:: Exercise requirements ::
Below are records to retype exactly, except for the pictures.

++++ Records ++++

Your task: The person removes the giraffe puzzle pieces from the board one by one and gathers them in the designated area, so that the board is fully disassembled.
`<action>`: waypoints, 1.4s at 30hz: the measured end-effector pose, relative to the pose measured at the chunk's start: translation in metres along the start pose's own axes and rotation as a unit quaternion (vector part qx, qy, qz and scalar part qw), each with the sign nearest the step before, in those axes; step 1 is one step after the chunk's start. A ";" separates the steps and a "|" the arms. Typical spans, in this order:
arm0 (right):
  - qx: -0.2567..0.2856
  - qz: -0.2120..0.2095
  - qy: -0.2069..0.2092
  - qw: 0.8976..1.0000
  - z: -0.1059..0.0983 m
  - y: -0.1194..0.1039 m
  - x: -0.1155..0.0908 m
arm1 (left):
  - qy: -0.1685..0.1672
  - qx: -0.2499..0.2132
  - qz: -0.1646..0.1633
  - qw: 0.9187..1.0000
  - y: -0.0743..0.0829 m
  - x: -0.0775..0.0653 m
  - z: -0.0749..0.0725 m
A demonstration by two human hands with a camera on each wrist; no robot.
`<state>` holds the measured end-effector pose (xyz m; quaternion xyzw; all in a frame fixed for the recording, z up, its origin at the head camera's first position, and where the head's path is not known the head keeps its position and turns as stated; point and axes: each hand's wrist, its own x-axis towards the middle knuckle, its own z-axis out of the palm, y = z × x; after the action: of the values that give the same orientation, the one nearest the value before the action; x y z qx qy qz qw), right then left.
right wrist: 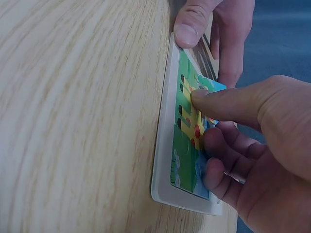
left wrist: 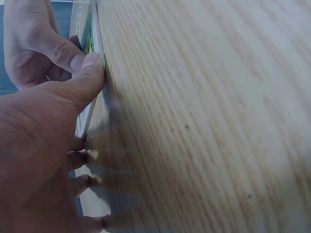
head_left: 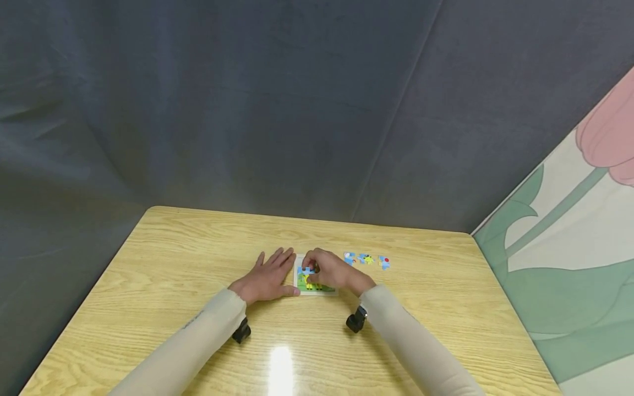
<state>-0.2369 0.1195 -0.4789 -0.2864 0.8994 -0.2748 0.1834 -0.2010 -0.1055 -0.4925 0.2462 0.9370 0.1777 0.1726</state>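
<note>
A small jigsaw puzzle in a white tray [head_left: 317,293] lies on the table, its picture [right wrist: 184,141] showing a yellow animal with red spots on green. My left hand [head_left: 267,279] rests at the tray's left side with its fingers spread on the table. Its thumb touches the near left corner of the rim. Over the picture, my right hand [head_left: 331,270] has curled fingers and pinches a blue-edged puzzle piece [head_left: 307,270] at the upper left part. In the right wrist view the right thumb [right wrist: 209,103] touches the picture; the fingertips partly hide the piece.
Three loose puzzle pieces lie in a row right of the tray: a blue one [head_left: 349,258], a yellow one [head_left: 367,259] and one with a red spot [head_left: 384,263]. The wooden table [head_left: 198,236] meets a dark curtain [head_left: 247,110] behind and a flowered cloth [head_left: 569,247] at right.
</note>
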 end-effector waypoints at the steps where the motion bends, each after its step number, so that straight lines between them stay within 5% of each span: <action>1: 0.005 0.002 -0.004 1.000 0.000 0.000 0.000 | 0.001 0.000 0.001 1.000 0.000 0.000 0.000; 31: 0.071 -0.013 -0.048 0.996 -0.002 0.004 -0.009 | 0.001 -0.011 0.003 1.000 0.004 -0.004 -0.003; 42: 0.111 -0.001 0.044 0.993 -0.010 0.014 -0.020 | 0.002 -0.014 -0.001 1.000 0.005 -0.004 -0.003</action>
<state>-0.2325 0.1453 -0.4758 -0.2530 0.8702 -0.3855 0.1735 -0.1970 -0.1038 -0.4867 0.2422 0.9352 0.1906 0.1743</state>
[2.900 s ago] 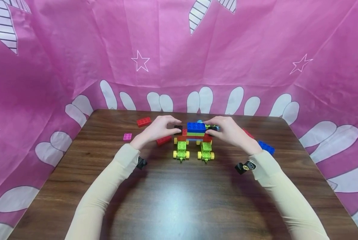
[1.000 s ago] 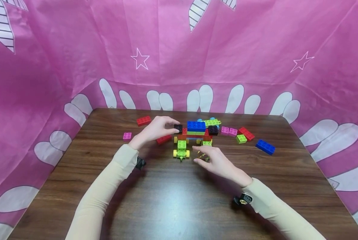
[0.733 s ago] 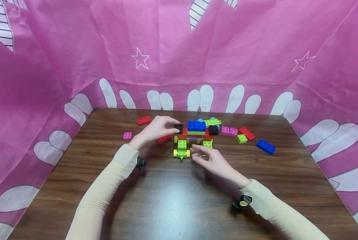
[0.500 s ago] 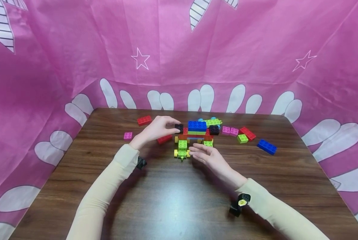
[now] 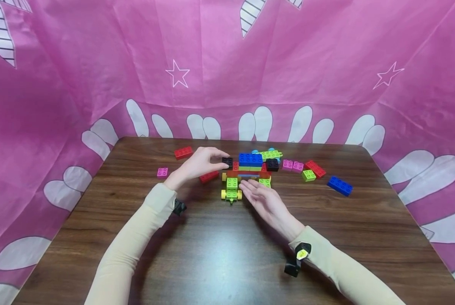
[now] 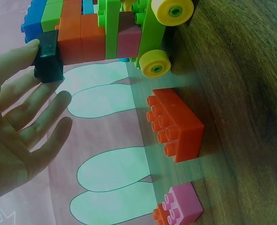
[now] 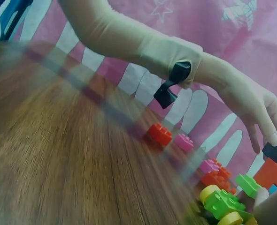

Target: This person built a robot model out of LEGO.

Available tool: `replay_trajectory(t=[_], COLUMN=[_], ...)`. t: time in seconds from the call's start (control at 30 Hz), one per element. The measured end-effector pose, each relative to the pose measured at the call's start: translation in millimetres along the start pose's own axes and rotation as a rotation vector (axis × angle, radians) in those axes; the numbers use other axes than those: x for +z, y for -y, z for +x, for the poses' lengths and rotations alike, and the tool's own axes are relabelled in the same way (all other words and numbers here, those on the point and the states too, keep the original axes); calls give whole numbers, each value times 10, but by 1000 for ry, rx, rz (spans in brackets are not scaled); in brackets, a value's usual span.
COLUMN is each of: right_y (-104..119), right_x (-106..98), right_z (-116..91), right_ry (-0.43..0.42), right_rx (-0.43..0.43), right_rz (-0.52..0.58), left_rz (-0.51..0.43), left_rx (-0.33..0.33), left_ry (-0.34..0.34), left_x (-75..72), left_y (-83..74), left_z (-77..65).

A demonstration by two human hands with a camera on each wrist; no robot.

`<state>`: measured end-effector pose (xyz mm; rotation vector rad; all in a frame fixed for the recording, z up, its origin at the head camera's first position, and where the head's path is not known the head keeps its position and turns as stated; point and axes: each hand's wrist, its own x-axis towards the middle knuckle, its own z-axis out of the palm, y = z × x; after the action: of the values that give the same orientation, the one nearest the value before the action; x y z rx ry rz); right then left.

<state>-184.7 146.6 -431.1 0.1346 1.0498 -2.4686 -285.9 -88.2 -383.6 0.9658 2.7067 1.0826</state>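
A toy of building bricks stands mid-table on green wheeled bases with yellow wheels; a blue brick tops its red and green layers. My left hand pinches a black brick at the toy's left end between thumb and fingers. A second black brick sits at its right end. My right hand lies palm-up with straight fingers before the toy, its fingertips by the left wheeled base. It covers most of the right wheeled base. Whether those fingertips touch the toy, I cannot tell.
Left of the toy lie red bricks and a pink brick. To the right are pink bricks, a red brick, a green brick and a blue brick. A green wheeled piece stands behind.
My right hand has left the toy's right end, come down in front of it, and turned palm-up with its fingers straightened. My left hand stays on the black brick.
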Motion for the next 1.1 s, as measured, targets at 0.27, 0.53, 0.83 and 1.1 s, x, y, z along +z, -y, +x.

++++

:: Result of this exercise ::
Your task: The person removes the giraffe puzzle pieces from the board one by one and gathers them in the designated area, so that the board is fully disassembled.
`<action>`: waypoints, 1.4s at 30hz: the measured end-effector pose, relative to the pose measured at the chunk's start: translation in metres along the start pose's own axes and rotation as a unit quaternion (vector part qx, qy, qz and scalar part qw), each with the sign nearest the step before, in those axes; step 1 is one step after the chunk's start. A ";" separates the steps and a "|" the arms. Typical spans, in this order:
arm0 (right):
  - qx: -0.2567..0.2856
  - qz: -0.2120..0.2095
  - qy: -0.2069..0.2092
  - qw: 0.8976..1.0000
  - z: -0.1059..0.0983 m
  - y: -0.1194..0.1039 m
  - x: -0.1155..0.0908 m
arm1 (left):
  - qy: -0.1685..0.1672
  - qx: -0.2499..0.2132
  - qz: -0.1646..0.1633
  - qw: 0.9187..1.0000
  - y: -0.0743..0.0829 m
  - x: -0.0775..0.0653 m
  - z: -0.0749..0.0725 m
A demonstration by two human hands with a camera on each wrist; no robot.
`<state>` holds the measured end-effector pose (xyz m; quaternion xyzw; all in a frame fixed for the recording, z up, its origin at the head camera's first position, and where the head's path is not known the head keeps its position and turns as stated; point and axes: each hand's wrist, its own x-axis towards the middle knuckle, its own z-axis out of the palm, y = z × x; after the action: of the values that give the same orientation, the one nearest the value before the action; x y z qx qy qz qw), right then left.
right wrist: 
left wrist: 
head_left: 
<state>-0.2369 0.1195 -0.4789 -0.2864 0.8994 -0.2748 0.1834 -0.2010 -0.1055 -0.4925 0.2462 0.9370 0.1777 0.1726</state>
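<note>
A small jigsaw puzzle in a white tray [head_left: 317,293] lies on the table, its picture [right wrist: 184,141] showing a yellow animal with red spots on green. My left hand [head_left: 267,279] rests at the tray's left side with its fingers spread on the table. Its thumb touches the near left corner of the rim. Over the picture, my right hand [head_left: 331,270] has curled fingers and pinches a blue-edged puzzle piece [head_left: 307,270] at the upper left part. In the right wrist view the right thumb [right wrist: 209,103] touches the picture; the fingertips partly hide the piece.
Three loose puzzle pieces lie in a row right of the tray: a blue one [head_left: 349,258], a yellow one [head_left: 367,259] and one with a red spot [head_left: 384,263]. The wooden table [head_left: 198,236] meets a dark curtain [head_left: 247,110] behind and a flowered cloth [head_left: 569,247] at right.
</note>
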 end-effector waypoints at the steps where the motion bends, each after its step number, so that straight lines between them stay within 5% of each span: <action>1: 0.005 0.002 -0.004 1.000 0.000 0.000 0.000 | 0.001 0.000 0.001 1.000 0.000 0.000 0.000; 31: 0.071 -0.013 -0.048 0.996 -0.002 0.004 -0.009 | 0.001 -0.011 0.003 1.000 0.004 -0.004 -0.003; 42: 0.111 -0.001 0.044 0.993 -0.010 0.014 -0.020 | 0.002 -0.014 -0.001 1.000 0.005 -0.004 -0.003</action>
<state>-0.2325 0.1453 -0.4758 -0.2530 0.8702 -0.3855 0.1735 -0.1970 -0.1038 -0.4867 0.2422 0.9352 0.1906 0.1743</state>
[2.900 s ago] 
[1.000 s ago] 
[0.733 s ago] 
[0.500 s ago] 
[now] 
[now] 
[now] 

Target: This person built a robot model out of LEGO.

Available tool: `replay_trajectory(t=[_], COLUMN=[_], ...)`. t: time in seconds from the call's start (control at 30 Hz), one per element. The measured end-effector pose, each relative to the pose measured at the call's start: translation in millimetres along the start pose's own axes and rotation as a rotation vector (axis × angle, radians) in those axes; the numbers use other axes than those: x for +z, y for -y, z for +x, for the poses' lengths and rotations alike, and the tool's own axes are relabelled in the same way (all other words and numbers here, those on the point and the states too, keep the original axes); calls give whole numbers, each value times 10, but by 1000 for ry, rx, rz (spans in brackets are not scaled); in brackets, a value's usual span.
COLUMN is each of: right_y (-104..119), right_x (-106..98), right_z (-116..91), right_ry (-0.43..0.42), right_rx (-0.43..0.43), right_rz (-0.52..0.58), left_rz (-0.51..0.43), left_rx (-0.33..0.33), left_ry (-0.34..0.34), left_x (-75..72), left_y (-83..74), left_z (-77..65).

A demonstration by two human hands with a camera on each wrist; no robot.

`<state>`: measured end-effector pose (xyz mm; rotation vector rad; all in a frame fixed for the recording, z up, its origin at the head camera's first position, and where the head's path is not known the head keeps its position and turns as stated; point and axes: each hand's wrist, its own x-axis towards the middle knuckle, its own z-axis out of the palm, y = z × x; after the action: of the values that give the same orientation, the one nearest the value before the action; x y z rx ry rz); right then left.

<state>-184.7 146.6 -431.1 0.1346 1.0498 -2.4686 -285.9 -88.2 -383.6 0.9658 2.7067 1.0826</state>
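A toy of building bricks stands mid-table on green wheeled bases with yellow wheels; a blue brick tops its red and green layers. My left hand pinches a black brick at the toy's left end between thumb and fingers. A second black brick sits at its right end. My right hand lies palm-up with straight fingers before the toy, its fingertips by the left wheeled base. It covers most of the right wheeled base. Whether those fingertips touch the toy, I cannot tell.
Left of the toy lie red bricks and a pink brick. To the right are pink bricks, a red brick, a green brick and a blue brick. A green wheeled piece stands behind.
My right hand has left the toy's right end, come down in front of it, and turned palm-up with its fingers straightened. My left hand stays on the black brick.
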Motion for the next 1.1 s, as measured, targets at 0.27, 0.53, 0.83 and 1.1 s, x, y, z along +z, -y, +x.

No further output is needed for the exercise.